Heures « 996 » en Chine continentale, travail forcé et interdiction européenne des produits : ce que le droit exige réellement

ACTUALITÉ + ÉDITORIAL | 5 septembre 2026 | P5-EVT-2026-0904-18

Les autorités juridiques de Chine continentale reconnaissent depuis longtemps qu’un horaire « 996 » — de 9 h à 21 h, six jours par semaine — peut violer les limites légales relatives aux heures supplémentaires. Mais des heures excessives ou illégales ne constituent pas automatiquement du travail forcé au regard des normes internationales. Le travail forcé suppose un travail imposé sous la menace d’une peine et sans véritable consentement.

Le règlement de l’Union européenne sur l’interdiction des produits issus du travail forcé établit une interdiction fondée sur les produits et deviendra pleinement applicable en décembre 2027. Son application dépend de preuves reliant le travail forcé à des produits et à des chaînes d’approvisionnement.
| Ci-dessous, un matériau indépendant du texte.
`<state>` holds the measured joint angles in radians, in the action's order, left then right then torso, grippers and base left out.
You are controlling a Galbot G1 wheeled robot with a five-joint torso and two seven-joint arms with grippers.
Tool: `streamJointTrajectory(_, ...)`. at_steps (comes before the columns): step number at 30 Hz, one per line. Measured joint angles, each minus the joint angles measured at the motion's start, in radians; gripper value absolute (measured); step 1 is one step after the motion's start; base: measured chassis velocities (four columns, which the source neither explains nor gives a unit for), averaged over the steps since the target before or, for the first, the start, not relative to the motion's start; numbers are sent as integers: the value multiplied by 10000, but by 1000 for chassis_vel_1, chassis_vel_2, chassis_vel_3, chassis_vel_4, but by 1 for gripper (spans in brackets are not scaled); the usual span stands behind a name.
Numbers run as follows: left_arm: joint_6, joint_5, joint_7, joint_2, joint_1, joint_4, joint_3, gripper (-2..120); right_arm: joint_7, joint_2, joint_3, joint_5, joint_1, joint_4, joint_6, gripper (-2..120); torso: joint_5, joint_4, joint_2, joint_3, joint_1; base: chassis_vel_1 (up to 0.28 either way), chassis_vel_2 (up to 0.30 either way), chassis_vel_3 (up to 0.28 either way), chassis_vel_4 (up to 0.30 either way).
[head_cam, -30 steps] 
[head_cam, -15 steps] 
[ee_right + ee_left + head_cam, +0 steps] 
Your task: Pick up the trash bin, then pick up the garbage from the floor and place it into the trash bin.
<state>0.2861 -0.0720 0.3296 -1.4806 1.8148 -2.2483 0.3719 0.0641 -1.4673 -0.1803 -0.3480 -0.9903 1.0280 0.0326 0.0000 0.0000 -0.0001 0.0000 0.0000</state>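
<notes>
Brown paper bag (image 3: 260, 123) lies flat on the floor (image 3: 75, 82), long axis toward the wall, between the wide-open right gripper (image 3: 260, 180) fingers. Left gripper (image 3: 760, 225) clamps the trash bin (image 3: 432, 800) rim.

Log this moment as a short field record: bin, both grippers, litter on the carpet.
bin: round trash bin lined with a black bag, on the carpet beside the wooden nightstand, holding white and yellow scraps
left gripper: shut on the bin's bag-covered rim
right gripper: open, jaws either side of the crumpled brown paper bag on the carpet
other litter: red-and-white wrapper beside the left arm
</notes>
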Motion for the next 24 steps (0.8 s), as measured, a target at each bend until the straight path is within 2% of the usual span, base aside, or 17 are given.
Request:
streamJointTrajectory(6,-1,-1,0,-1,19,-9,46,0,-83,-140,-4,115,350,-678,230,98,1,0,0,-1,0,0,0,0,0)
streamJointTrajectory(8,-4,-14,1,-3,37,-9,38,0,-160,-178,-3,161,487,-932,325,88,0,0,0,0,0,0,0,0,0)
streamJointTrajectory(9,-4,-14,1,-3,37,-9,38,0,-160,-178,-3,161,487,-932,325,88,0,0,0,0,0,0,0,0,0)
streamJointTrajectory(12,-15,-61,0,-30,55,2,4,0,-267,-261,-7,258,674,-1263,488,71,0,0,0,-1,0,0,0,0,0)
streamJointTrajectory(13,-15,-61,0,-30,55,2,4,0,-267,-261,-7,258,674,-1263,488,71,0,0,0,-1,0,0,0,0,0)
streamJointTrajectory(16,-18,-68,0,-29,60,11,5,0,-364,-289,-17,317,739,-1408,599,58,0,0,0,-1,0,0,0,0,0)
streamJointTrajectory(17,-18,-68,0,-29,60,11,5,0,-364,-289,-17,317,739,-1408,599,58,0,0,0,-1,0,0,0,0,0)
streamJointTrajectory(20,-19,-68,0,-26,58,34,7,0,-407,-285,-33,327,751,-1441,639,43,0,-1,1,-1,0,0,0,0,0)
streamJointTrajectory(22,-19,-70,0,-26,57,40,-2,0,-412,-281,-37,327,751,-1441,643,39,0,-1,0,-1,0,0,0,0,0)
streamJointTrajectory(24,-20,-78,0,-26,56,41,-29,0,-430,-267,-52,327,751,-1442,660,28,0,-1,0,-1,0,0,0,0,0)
Il ne s’agit pas d’un mécanisme général permettant de déposer auprès de l’UE une plainte pour chaque litige relatif aux heures supplémentaires.

Éditorial Free China

La protection des travailleurs exige à la fois des catégories juridiques précises et une mise en œuvre effective. Les autorités de Chine continentale devraient faire respecter les limites d’heures supplémentaires, protéger les travailleurs contre les représailles et permettre le signalement indépendant des abus. Les entreprises et importateurs devraient examiner la coercition, les frais de recrutement, la confiscation de documents, les menaces, la retenue de salaires et l’impossibilité de quitter l’emploi — et non seulement le nombre d’heures travaillées — lorsqu’ils évaluent le risque de travail forcé.

Références juridiques : règlement (UE) 2024/3015 ; normes de l’OIT sur le travail forcé ; règles et documents judiciaires et administratifs de Chine continentale concernant les heures supplémentaires.